Buyers will want to understand SaasCo – we must be on top of the information and ahead of them in analysing the company’s metrics. If we are analysing on the fly according to requests from a prospective buyer, then we are going to be uncovering issues in real time and managing problems on the fly. This is bad for shareholder value. So, we must understand in advance how a buyer will look at the business and analyse the financials accordingly. These metrics are what will dictate the valuation, so we must (a) have the right metrics to hand and (b) continually focus on improving them. We should also understand how SaasCo’s metrics benchmark against industry “standards” – how we compare and where we are different, why are we different?

We, as your investors, and your finance director can assist in this regard but there’s lot’s of other ways to get as broad a view as possible: speak to competitors or similar businesses who have already exited; get an introduction to some transaction services professionals; maybe even some of the strategic acquirers identified in the buyer research.

Understand your margins as well as your ARR

Understanding SaasCo’s run-rate revenue metrics is important – it’ll be question number one. But there will be many more – so our monthly analysis of the profit and loss should go deeper. Ultimately, with the exception of some outlier examples, businesses need to generate profits to be valuable. SaasCo makes a significant monthly loss – which is fine – we expect it to as an early stage business investing to scale quickly. But we need to demonstrate that the business can be profitable. So we must understand and analyse the variable and fixed costs of the business – are we making a positive contribution to profit and are the fixed cost investments improving contribution margin over time? If they aren’t, we have a problem.

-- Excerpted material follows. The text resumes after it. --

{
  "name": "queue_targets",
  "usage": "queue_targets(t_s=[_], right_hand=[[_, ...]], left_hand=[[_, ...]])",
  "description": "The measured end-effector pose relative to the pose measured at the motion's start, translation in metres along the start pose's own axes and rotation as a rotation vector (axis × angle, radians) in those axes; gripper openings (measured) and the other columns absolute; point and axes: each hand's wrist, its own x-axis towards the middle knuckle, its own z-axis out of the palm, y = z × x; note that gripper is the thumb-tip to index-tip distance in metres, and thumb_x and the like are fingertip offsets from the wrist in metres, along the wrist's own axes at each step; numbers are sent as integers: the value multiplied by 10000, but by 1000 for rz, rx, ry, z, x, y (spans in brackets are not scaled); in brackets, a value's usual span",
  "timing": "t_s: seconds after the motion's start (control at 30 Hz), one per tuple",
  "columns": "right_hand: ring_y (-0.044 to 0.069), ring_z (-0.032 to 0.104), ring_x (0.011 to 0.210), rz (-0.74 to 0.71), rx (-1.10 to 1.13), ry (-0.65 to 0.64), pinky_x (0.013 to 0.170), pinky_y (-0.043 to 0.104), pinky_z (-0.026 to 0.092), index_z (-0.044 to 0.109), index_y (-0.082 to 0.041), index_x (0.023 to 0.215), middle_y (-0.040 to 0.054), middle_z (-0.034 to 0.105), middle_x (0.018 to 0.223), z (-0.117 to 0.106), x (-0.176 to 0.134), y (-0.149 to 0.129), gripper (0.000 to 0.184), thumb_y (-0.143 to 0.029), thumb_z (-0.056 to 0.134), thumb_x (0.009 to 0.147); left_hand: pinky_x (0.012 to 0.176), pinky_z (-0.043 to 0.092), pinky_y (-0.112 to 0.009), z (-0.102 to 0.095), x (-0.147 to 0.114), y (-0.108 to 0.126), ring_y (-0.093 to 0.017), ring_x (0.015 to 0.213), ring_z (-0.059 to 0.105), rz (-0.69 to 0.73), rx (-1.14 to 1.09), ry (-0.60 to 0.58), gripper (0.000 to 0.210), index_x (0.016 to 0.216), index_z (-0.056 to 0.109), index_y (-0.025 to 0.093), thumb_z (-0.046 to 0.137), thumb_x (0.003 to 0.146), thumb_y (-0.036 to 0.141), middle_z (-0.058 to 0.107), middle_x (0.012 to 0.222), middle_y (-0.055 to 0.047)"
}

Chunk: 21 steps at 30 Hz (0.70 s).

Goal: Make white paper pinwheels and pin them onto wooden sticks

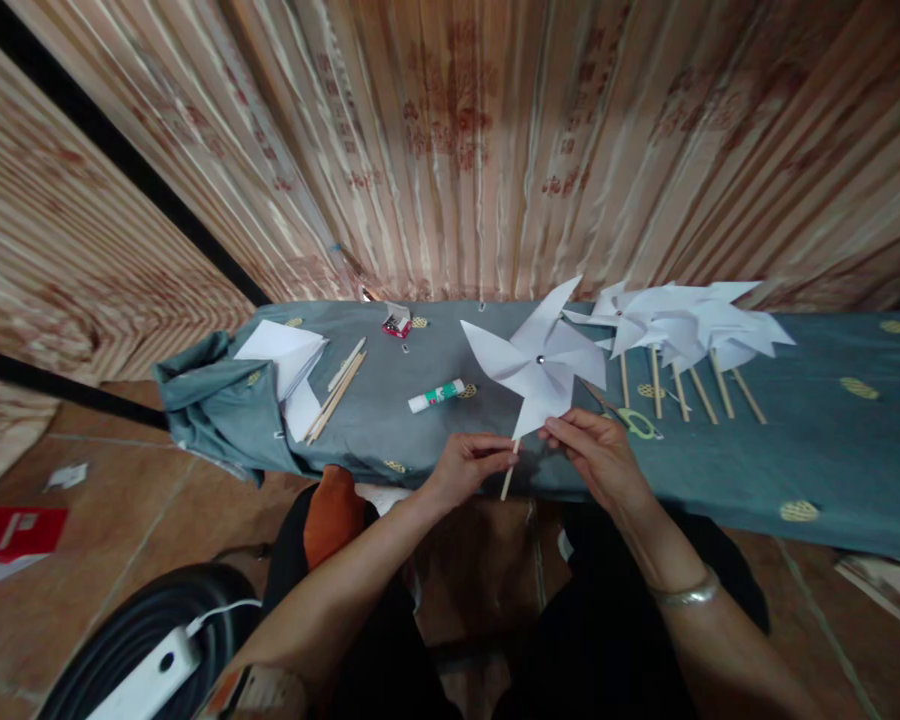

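Observation:
A white paper pinwheel (534,368) with a dark round pin at its centre is held up over the table's front edge. My left hand (471,467) pinches its wooden stick just below the blades. The fingers of my right hand (589,448) are closed on the edge of the lowest paper blade. Right of it, several finished-looking white pinwheels (671,325) lie overlapping, sticks toward me. Scissors with green handles (639,424) lie behind my right hand, partly hidden by the held pinwheel. A green and white glue stick (436,395) rests on the cloth to the left.
A grey-green cloth (825,430) covers the long narrow table. On its left are folded white paper sheets (289,365), several wooden sticks (339,395) and a small open red box (397,322). A curtain (450,150) hangs behind. A white power strip (150,675) sits lower left.

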Motion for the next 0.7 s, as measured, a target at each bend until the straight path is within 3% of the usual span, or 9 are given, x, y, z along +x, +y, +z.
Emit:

Understand and analyse your balance sheet

Your earnings matter – the quantum and quality are fundamental drivers of shareholder value. But the balance sheet is also important – the price you get will be adjusted by what is on the balance sheet and working capital dynamics over time. We will discuss why this is important and how it works in the future, but for now it’s essential that we manage the balance sheet – collect debtors, pay creditors on time but not early, maximise cash. Cash is the cheapest form of equity – so don’t allow it to be sucked up into working capital. This approach will help minimise dilution on the journey and maximise shareholder value at the end.